There are two issues with this. I have created a solution on a new branch, commit 56471dba157988d19380ce1cae37aba2a65419e1.

Takeaway points

(1) I think conditional likelihood used when computing conditional AIC should not include the penalty term from the smooths, only the data likelihood. See my inclusion of include_smooths in tmb_dat.

(2) We have misunderstood what I represents in Wood et al. (2016), e.g., in Equation (10). For regular GAMs that are linear models, I is the Hessian and so is proportional to t(X) %*% X. But in our case, the hessian is of the HMM log-likelihood. In short, we should use the joint TMB object to compute the hessian.

Hand-wavy Justification

The way I think about it: penalised log-likelihood = HMM log-likelihood + lambda * penalty.
Let V be the covariance for the spline coefficients computed from jointPrecision. Let H be the Hessian of the spline coefficients from the joint TMB object of only the HMM log-likelihood part.

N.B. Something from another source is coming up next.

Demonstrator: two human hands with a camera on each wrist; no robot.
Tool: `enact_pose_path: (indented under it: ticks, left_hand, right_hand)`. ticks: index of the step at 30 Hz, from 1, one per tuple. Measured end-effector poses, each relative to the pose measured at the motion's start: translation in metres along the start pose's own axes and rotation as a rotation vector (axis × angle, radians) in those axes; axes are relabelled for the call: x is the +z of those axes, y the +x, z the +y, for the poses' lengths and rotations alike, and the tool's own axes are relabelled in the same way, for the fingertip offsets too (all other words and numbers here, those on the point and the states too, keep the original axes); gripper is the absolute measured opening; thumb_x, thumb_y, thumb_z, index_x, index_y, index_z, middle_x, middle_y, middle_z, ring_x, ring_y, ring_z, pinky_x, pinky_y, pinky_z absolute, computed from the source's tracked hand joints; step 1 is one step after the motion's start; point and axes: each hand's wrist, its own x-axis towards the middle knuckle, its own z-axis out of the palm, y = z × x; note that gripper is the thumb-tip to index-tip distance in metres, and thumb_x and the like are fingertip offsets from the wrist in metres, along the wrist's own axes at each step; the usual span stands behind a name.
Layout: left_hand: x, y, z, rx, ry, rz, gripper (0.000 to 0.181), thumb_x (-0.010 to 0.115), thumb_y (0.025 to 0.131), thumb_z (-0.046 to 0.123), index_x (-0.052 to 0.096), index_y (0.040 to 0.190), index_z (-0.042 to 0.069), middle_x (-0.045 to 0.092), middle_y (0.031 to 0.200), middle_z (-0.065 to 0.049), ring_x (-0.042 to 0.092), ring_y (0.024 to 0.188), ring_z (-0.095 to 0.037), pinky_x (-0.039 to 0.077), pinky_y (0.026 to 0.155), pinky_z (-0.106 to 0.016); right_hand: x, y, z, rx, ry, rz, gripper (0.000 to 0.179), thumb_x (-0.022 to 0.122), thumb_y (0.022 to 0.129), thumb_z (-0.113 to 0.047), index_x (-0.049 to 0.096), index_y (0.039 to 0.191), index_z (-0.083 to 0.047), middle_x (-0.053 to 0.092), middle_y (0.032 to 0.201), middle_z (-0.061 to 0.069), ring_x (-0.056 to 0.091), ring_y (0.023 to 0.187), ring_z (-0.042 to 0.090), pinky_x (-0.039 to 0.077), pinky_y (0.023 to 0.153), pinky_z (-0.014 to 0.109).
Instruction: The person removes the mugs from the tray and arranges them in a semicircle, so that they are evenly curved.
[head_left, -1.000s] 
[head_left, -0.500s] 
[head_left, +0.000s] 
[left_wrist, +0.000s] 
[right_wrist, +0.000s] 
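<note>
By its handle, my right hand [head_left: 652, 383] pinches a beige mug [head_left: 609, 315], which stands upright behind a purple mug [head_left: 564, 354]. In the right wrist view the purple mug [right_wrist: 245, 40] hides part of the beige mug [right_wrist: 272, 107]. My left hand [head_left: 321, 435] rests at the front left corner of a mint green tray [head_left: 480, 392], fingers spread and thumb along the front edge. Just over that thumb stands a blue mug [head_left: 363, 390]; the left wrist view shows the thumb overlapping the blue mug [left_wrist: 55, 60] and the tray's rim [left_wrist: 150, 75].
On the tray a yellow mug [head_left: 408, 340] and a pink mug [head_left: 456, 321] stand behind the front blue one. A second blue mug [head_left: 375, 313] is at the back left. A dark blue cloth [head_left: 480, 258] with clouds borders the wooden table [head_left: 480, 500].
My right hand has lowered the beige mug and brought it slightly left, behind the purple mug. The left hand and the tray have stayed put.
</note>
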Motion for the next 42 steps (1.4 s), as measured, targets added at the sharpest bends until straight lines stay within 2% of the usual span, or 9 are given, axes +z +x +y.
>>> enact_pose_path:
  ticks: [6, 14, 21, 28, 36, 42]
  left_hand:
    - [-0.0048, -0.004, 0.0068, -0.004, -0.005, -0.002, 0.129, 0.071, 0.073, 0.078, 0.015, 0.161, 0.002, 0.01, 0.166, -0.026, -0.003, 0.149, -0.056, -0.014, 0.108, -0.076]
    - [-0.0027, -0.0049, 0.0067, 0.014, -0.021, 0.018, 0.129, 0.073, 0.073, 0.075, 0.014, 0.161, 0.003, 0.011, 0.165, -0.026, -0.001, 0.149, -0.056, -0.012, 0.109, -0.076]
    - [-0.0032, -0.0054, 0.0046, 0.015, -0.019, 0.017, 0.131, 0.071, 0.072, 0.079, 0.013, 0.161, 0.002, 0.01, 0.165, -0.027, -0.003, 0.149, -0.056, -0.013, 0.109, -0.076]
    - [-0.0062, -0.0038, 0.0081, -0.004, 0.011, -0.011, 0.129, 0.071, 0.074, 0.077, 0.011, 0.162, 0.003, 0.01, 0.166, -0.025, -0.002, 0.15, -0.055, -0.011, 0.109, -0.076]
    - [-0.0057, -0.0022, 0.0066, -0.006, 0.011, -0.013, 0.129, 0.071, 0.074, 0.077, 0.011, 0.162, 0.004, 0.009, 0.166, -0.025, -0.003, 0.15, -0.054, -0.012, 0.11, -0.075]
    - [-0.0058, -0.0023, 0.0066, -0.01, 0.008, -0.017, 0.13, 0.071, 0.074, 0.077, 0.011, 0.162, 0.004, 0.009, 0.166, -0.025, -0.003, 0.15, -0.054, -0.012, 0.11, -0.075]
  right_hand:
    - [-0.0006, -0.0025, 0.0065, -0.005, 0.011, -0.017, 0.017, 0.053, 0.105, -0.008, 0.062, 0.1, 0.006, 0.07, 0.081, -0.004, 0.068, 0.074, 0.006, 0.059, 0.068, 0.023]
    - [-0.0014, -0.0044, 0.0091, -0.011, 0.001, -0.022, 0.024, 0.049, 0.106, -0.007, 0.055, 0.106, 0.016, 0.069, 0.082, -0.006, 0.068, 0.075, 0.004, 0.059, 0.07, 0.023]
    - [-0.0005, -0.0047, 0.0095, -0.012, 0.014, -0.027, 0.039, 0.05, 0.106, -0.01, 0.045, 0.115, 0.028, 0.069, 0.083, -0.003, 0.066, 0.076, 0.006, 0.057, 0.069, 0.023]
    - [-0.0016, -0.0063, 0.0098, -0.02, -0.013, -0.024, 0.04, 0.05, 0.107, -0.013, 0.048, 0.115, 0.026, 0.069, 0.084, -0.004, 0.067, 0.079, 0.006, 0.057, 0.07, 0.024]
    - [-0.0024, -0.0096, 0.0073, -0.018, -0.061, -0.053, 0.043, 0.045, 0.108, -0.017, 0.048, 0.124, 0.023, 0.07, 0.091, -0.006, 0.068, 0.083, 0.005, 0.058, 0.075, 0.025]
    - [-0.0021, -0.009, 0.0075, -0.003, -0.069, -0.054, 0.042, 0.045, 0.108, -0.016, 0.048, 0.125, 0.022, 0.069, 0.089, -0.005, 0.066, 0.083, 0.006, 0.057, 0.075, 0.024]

When lambda is zero, V and inverse of H are the same, so V * inverse H = identity matrix and so trace(V*inverse H) = number of parameters, i.e, completely unpenalised.

As lambda -> infinity, V tends to zero and H will tend to some constant, so V * inverse H = zero matrix and so trace(V*inverse H) = 0, i.e., completely penalised.

Hence, overall, we are comparing the variance under no penalisation, inverse H, to the variance under the estimated penalty, V. This determines effective degrees of freedom.

TheoMichelot commented 3 years ago

Sounds great Richard, I'm happy for you to merge this into the master branch.